FC0035
UPF2  -  UPF1

Biological function
Binding of UPF2 - UPF3 on a downstream exon junction complex (EJC) to UPF1 bound to a stalled ribosome induces nonsense-mediated decay (NMD).

Domain organization/sequence features
UPF1 is a highly conserved B120kDa protein that shows RNA-dependent ATPase and 5’ -3’ RNA helicase activities in vitro. UPF1 has a helicase domain (residues 295–914), and a highly conserved N-terminal cysteine–histidine-rich domain (CH- domain, residues 115–275) that binds three structural zinc atoms. The CH-domain contains the UPF2-binding site. UPF2 is an ~140kDa perinuclear protein characterized by three MIF4G domains. UPF3b binds to the third MIF4G domain of UPF2. The UPF1-binding region of UPF2 is at the C-terminus of the protein and is separated from the third MIF4G domain by a conserved Glu/Asp-rich acidic region.

Structural evidence
Crystal structures of the combined CH- and helicase domains (residues 115–914) of UPF1 in complex with the C-terminal region of human UPF2 (residues 1105–1198) show that UPF2 interacts with UPF1 through separated α-helical and β-hairpin elements. The C-terminal region of UPF2 is disordered in isolation and the two folded regions are formed upon binding to the UPF1 CH-domain. The N-terminal part of the UPF2 (residues 1108–1128) fragment forms a long, slightly curved, amphipathic α-helix, the C-terminal part folds into a β-hairpin (residues 1167–1189).
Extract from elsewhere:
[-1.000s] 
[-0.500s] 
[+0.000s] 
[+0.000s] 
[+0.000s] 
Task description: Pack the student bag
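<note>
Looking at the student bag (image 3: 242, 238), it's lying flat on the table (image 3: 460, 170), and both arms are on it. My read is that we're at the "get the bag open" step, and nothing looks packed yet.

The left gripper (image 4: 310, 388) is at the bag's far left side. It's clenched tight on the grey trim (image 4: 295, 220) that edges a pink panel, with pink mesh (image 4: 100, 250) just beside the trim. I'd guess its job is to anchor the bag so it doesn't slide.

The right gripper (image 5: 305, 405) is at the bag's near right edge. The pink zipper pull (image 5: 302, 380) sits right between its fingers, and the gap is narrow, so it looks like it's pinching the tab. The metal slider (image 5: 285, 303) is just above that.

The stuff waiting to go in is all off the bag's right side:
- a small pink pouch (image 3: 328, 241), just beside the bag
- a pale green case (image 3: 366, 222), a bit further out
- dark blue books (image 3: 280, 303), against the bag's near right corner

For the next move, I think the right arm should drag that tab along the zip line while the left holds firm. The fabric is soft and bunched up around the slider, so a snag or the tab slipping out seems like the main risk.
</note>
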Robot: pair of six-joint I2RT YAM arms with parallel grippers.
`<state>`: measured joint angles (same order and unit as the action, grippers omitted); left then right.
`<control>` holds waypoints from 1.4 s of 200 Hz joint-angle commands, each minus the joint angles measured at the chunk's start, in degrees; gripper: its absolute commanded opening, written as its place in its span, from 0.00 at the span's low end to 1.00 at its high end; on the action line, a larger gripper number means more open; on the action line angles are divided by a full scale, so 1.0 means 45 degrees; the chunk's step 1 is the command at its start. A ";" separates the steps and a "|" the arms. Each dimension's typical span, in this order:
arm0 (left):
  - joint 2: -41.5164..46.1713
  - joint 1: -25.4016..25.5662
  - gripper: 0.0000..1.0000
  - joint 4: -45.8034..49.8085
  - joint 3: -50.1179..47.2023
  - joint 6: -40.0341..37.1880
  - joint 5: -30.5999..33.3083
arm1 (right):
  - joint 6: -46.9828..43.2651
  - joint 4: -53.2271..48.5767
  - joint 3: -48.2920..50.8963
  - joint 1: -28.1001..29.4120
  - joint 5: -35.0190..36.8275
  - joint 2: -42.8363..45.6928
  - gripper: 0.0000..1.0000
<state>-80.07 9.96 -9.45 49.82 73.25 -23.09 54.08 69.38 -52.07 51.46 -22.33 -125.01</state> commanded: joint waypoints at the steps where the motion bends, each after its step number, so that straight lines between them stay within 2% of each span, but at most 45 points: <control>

These are connected by a 39AA long invisible linker.

Biochemical evidence
The α-helical region binds sixfold more weakly than the β-hairpin, but the combined elements bind 80-fold more tightly than the α-helical region alone. Cellular assays show that NMD is severely affected by mutations disrupting the β -hairpin binding, but not by those only affecting α-helix binding.

Mechanism category
tethering

Significance
Fuzziness enables a bipartite mode of UPF2 binding brings the ribosome and the exon-junction complex (EJC) in close proximity by forming a tight complex after an initial weak encounter with either element.